#### Exercise input:
****************************************

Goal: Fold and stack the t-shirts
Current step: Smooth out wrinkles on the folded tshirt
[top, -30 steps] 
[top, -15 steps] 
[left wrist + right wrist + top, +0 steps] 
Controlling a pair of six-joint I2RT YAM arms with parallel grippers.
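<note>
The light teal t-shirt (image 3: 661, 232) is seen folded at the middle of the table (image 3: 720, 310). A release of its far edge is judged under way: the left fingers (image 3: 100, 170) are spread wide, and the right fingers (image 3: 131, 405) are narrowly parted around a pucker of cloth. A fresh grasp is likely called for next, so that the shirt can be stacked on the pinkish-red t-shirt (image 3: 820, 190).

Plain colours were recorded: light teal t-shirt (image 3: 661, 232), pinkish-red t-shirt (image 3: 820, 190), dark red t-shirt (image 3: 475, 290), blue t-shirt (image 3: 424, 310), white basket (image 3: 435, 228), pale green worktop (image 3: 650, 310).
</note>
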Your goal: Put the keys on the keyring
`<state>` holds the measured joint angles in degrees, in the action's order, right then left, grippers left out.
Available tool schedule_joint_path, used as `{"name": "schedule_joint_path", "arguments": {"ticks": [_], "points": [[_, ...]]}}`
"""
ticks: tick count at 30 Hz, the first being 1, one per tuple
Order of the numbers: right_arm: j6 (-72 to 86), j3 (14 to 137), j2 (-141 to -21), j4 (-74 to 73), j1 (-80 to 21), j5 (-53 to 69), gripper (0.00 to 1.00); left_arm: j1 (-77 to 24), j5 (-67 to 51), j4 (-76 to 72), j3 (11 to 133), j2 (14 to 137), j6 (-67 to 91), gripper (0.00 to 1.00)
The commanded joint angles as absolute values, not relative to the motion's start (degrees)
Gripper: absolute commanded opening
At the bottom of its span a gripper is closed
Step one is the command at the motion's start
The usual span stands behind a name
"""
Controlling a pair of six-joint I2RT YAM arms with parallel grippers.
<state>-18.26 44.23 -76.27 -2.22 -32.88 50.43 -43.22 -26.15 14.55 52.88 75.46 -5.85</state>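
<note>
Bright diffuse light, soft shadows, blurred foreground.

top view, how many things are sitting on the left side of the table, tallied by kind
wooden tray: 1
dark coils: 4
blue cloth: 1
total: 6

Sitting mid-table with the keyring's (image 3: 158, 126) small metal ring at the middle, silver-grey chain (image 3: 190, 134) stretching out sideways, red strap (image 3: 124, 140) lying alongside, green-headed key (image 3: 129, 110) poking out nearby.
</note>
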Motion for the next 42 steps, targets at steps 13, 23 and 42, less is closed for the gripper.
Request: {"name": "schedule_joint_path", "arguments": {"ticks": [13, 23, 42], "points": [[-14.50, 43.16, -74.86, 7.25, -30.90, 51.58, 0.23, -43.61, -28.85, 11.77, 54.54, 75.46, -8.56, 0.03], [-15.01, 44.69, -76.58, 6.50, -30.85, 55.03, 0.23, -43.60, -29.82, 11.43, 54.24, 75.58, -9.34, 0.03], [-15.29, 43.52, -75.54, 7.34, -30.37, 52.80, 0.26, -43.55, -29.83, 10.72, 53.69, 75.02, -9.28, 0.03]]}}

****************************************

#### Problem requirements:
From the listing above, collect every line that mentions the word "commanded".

#### Response for this exercise:
The commanded joint angles as absolute values, not relative to the motion's start (degrees)
Gripper: absolute commanded opening

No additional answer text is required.